Radionics is an alternative medicine that claims disease can be diagnosed and treated with a kind of energy similar to radio waves. The concept behind radionics originated in the early 1900s with Albert Abrams (1864–1924), who became a millionaire by leasing radionic machines which he designed himself. Radionics contradicts some principles of physics and biology and, as such, is widely considered pseudoscientific. The United States Food and Drug Administration does not recognize any legitimate medical uses for radionic devices.
According to radionics practitioners, a healthy person will have certain energy frequencies moving through their body that define health, while an unhealthy person will exhibit other, different energy frequencies that define disorders. Radionic devices purport to diagnose and heal by applying appropriate frequencies to balance the discordant frequencies of sickness. Radionics uses "frequency" not in its standard meaning but to describe an imputed energy type, which does not correspond to any property of energy in the scientific sense.
In one form of radionics popularised by Abrams, some blood on a bit of filter paper is attached to a device Abrams called a dynamizer, which is attached by wires to a string of other devices and then to the forehead of a healthy volunteer, facing west in a dim light. By tapping on his abdomen and searching for areas of "dullness", disease in the donor of the blood is diagnosed by proxy.
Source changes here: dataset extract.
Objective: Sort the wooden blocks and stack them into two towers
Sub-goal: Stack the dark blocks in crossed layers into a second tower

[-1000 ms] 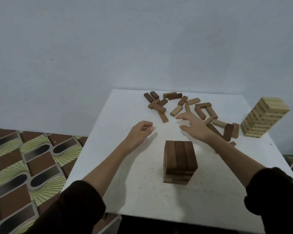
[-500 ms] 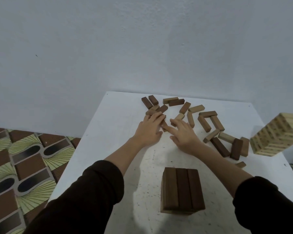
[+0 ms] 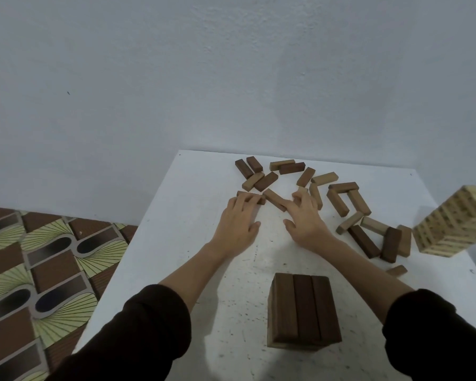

Handwriting analysis is also used to diagnose disease under this scheme.
Having done this, the practitioner may use a special device known as an oscilloclast or any of a range of other devices to broadcast vibrations at the patient in order to attempt to heal them.
Albert Abrams claimed to detect such frequencies and/or cure people by matching their frequencies, and claimed them sensitive enough that he could tell someone's religion by looking at a drop of blood. He developed thirteen devices and became a millionaire leasing his devices, and the American Medical Association described him as the "dean of gadget quacks." His devices were definitively proven useless by an independent investigation commissioned by Scientific American in 1924.